La vérité du terrain est implacable. Piacenza domine les débats et la tension entre Napolitains et Sarde n’a influé en rien sur l’issue finale de la rencontre. Mais la pilule a du mal à passer. Surtout que les ultràs napolitains exultent à chaque but de Piacenza notamment quand Pasquale Luiso, attaquant de Piacenza natif de Naples réalise un doublé.

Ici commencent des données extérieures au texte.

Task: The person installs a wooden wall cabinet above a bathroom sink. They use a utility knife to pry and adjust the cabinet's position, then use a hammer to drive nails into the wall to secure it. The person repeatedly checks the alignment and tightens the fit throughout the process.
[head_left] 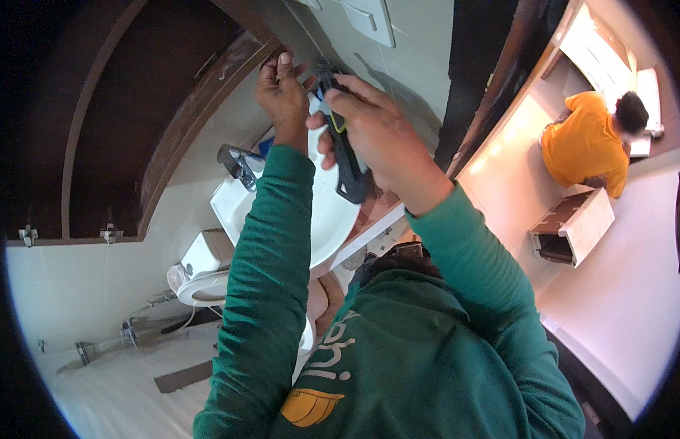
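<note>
Green long sleeves (270, 256) reach up the middle of the frame, and at the top centre the right hand (373, 128) has its fingers wrapped round a black handheld tool (344, 150) with a bit of yellow trim, standing at a slight tilt, can't make out exactly what kind. Left hand (283, 91) is just left of it, fingers curled and thumb up, near the edge of the dark brown cabinet (106, 110) that fills the upper left; can't tell if it's pinching anything. Below both hands there's a white washbasin (333, 212), with a chrome faucet (241, 167) on its left side. White toilet (208, 289) sits lower left of that, and a white switch plate (369, 20) is on the wall at the top. Over at the right of the frame, a person in an orange shirt (581, 143) is bent over near a box-like cabinet piece (592, 223) with an open end
</note>
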Tool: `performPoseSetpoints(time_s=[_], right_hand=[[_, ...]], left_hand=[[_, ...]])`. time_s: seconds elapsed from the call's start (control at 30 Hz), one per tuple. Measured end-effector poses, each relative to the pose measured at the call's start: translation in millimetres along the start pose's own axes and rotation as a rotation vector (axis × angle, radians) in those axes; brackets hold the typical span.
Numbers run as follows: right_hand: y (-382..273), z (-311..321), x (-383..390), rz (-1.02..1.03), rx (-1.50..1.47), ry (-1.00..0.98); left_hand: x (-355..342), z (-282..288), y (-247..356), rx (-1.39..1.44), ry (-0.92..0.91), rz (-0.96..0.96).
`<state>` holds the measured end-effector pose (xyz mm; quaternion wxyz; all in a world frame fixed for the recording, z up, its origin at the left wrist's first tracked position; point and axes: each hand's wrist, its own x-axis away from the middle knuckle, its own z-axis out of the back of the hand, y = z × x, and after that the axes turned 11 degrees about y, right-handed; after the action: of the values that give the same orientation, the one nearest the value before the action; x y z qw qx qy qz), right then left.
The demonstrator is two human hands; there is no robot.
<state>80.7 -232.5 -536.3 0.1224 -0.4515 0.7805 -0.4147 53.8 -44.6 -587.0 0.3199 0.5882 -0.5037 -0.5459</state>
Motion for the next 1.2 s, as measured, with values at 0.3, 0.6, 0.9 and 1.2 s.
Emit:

« Cela devait être une fête, une journée inoubliable, comme un Scudetto à l’envers » écrit le correspondant de l’Unione sarda dans ses colonnes. « Au lieu de ça, le déplacement au San Paolo a mal fini, très mal fini. Heurts entre supporters, deux agressions à coups de bâtons et de couteaux, violentes charges des forces de l’ordre dans et en dehors du stade. Au-delà du résultat sportif, le bilan de ce match de barrage est lourd : deux tifosi sardes poignardés, six blessés gravement, tout comme deux Napolitains et policiers ». Fort heureusement le président de la Région Campanie joue les intermédiaires et évite un nouvel assaut policier à la gare centrale de Naples en allant discuter avec les autorités policières.

Aucune victoire sarde depuis 2009

Depuis ce jour, plus rien n’a été pareil. Jusque-là, aucun signe de grande tension entre les deux clubs. On notait bien le transfert houleux de l’Uruguayen Daniel Fonseca, joueur de Cagliari (1990-1992) puis du Napoli (1992-1994) qui n’avait rien trouvé de mieux que de fêter son but lors d’un Cagliari-Napoli sous les couleurs napolitaines par un bras d’honneur dirigé vers les tifosi sardes. Mais rien de plus. On se souvient même que c’est à Naples que le Sarde Gianfranco Zola a débuté en Serie A (36 buts en 136 matchs de championnat) aux côtés de Diego Maradona.
Désormais, les rencontres entre les deux clubs sont classées à hauts risques. Plus de transferts directs entre joueurs et des dirigeants qui ne sont pas les derniers à jeter de l’huile sur le feu. Comme ce match épique de la saison 2007-2008 au cours duquel Cagliari, mené au score, parvient à renverser la vapeur dans les arrêts de jeu (93e et 94e). Les images montrent alors l’exubérant président de Cagliari Massimo Cellino crier des « Bastardi Napoletani » ne faisant qu’envenimer la situation.
Sur le terrain, depuis plusieurs saisons, le Napoli domine de la tête et des épaules. Les Sardes ne l’ont plus emporté depuis 2009. Les Napolitains sont même venus l’emporter (5-0) à la Sardegna Arena lors de la saison 2016-2017. A l’aller, les hommes de Carlo Ancelotti sont venus rompre l’invicibilité sarde à domicile grâce à un but inscrit par Milik à la 91e. Histoire de confirmer une nouvelle fois que les confrontations entre les deux équipes n’ont jamais rien de paisible.